WHAT TO PRODUCE: For this exercise, transcribe every line of the material exactly and skip the pictures.
== INFORMATION PROVIDED
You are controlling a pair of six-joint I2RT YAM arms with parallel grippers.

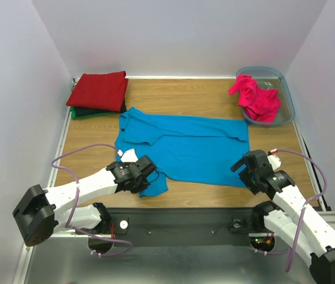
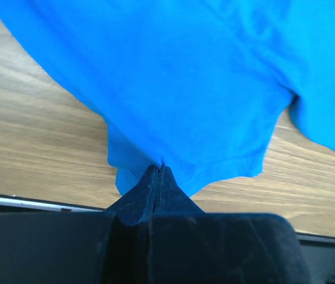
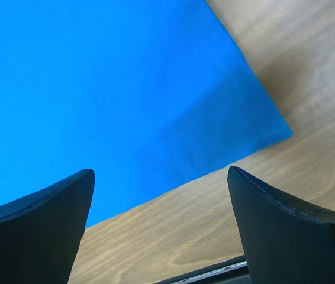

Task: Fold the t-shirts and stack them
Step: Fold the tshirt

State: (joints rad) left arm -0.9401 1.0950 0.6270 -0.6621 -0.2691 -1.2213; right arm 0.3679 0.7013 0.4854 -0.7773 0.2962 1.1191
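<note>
Blue shirt lies spread flat in the middle of the wooden table, collar end to the left. Left gripper: fingers pressed together, clamped on the edge of the near sleeve. Right gripper: hovers over the shirt's near-right corner, fingers wide apart, holding nothing. Far-left corner: a folded dark red shirt on top of a black shirt and a green shirt. Far right: a pink shirt crumpled in a plastic bin.

A translucent blue-grey plastic bin sits at the far right corner of the wooden table.
</note>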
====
ANSWER BOX:
You are controlling a pair of six-joint I2RT YAM arms with parallel grippers.


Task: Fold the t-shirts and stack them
Step: Fold the tshirt

State: (joints rad) left arm -0.9401 1.0950 0.6270 -0.6621 -0.2691 -1.2213; right arm 0.3679 0.7013 0.4854 -0.7773 0.2962 1.1191
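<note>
Blue shirt lies spread flat in the middle of the wooden table, collar end to the left. Left gripper: fingers pressed together, clamped on the edge of the near sleeve. Right gripper: hovers over the shirt's near-right corner, fingers wide apart, holding nothing. Far-left corner: a folded dark red shirt on top of a black shirt and a green shirt. Far right: a pink shirt crumpled in a plastic bin.

A translucent blue-grey plastic bin sits at the far right corner of the wooden table.
</note>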

The work for this exercise is now done.